(Material supplied Opens)
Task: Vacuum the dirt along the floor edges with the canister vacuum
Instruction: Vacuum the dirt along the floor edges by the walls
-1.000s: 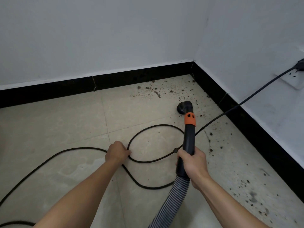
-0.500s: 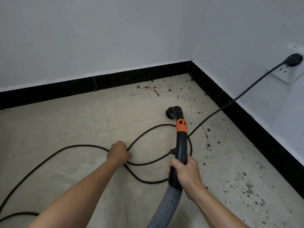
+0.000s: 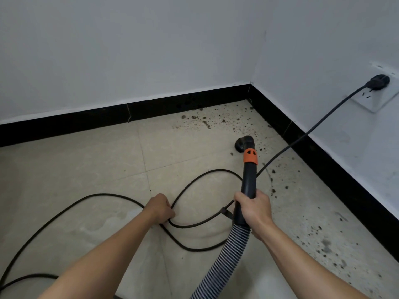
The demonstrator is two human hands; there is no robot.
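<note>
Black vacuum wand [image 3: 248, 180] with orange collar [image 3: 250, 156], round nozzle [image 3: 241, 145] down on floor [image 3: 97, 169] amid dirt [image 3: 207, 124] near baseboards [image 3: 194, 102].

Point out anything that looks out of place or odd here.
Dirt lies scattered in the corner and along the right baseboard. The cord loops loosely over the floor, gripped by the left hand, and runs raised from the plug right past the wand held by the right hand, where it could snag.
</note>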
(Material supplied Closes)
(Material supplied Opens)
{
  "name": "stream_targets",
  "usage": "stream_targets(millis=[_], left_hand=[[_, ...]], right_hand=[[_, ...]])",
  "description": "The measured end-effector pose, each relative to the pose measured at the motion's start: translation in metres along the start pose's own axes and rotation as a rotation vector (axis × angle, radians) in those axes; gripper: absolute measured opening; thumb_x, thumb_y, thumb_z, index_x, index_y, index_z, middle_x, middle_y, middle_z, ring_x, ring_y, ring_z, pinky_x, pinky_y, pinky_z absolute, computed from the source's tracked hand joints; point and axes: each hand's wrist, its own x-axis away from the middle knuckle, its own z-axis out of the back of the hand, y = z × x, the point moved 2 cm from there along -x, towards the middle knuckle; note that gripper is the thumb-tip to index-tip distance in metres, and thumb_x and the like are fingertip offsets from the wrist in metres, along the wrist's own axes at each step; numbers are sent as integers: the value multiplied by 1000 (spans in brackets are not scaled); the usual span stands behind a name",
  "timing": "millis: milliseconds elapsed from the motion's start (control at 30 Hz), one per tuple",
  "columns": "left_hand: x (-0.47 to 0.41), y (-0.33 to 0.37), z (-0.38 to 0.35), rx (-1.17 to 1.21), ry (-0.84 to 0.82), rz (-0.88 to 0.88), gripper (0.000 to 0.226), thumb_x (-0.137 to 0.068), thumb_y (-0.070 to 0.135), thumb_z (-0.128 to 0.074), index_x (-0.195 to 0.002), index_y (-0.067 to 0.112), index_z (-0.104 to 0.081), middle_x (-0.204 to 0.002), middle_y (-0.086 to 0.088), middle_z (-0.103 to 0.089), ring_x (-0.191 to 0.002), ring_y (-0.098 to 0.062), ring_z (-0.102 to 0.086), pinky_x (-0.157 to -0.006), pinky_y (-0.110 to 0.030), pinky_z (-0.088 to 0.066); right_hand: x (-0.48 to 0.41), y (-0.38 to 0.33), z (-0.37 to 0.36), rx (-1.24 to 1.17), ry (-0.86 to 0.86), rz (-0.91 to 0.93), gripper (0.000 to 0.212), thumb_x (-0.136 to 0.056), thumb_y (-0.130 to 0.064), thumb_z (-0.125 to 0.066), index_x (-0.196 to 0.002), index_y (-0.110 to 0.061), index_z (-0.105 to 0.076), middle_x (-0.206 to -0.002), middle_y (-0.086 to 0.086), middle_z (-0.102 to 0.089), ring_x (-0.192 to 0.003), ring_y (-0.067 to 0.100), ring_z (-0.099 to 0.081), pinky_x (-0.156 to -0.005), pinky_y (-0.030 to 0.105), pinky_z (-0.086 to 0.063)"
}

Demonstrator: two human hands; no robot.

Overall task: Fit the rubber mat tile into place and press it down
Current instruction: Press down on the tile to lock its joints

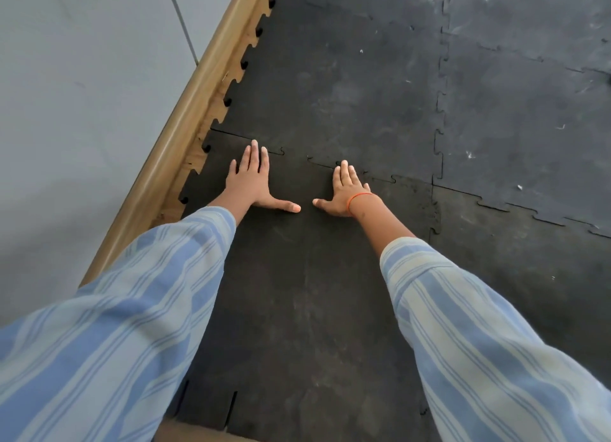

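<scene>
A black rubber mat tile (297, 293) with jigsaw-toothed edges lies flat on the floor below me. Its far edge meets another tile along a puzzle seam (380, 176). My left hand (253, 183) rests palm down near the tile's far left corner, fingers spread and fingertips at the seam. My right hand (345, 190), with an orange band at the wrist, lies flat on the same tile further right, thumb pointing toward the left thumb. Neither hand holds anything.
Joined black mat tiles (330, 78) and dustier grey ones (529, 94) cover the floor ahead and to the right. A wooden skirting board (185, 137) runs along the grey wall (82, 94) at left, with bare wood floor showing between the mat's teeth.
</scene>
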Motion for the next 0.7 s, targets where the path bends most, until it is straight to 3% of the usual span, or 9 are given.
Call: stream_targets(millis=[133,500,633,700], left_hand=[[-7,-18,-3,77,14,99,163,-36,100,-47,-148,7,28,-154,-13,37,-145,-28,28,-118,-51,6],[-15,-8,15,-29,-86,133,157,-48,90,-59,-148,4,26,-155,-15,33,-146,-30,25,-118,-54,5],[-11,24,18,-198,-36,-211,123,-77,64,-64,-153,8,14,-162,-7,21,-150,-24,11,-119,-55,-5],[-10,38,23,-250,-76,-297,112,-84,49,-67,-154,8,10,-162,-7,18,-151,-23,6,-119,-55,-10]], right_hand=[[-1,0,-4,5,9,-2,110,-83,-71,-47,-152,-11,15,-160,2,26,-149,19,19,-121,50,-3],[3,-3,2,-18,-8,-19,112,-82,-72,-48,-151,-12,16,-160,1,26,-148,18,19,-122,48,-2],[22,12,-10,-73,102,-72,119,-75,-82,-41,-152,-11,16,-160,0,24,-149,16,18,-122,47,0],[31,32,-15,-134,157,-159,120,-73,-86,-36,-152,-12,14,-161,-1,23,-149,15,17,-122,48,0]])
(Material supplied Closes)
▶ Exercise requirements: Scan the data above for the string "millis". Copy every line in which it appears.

▶ Answer to this exercise:
  "usage": "stream_targets(millis=[_], left_hand=[[_, ...]], right_hand=[[_, ...]])",
  "timing": "millis: milliseconds elapsed from the motion's start (control at 30 Hz), one per tuple",
Call: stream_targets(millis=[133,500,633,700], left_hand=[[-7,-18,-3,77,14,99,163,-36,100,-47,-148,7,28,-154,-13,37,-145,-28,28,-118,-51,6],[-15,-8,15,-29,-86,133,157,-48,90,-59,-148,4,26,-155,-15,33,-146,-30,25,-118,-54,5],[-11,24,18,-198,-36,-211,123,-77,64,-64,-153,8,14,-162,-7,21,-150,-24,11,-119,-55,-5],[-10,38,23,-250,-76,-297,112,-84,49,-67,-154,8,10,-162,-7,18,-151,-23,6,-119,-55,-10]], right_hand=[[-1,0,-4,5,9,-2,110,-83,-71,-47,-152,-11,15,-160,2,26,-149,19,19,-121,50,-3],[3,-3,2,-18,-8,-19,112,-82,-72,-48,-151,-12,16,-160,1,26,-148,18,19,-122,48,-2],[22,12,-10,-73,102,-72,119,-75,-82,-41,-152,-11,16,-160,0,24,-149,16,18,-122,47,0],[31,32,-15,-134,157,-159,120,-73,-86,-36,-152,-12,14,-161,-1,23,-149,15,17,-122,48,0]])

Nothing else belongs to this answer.